[Information provided]

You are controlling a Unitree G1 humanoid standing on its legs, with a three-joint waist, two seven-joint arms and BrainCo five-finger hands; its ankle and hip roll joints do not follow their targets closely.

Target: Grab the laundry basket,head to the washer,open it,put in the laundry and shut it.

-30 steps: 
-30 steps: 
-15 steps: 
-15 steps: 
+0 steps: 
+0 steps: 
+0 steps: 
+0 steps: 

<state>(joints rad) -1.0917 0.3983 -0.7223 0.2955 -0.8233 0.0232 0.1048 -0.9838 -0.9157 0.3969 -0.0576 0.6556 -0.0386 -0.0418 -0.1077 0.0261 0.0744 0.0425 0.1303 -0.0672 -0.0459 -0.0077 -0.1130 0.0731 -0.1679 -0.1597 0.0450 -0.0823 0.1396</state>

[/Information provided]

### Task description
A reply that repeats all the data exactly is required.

### The completed task
You are controlling a Unitree G1 humanoid standing on its legs, with a three-joint waist, two seven-joint arms and BrainCo five-finger hands; its ankle and hip roll joints do not follow their targets closely.

Target: Grab the laundry basket,head to the washer,open it,put in the laundry and shut it.

-30 steps: 
-30 steps: 
-15 steps: 
-15 steps: 
+0 steps: 
+0 steps: 
+0 steps: 
+0 steps: 

<state>(joints rad) -1.0917 0.3983 -0.7223 0.2955 -0.8233 0.0232 0.1048 -0.9838 -0.9157 0.3969 -0.0576 0.6556 -0.0386 -0.0418 -0.1077 0.0261 0.0744 0.0425 0.1303 -0.0672 -0.0459 -0.0077 -0.1130 0.0731 -0.1679 -0.1597 0.0450 -0.0823 0.1396</state>

The answer, as written, is complete.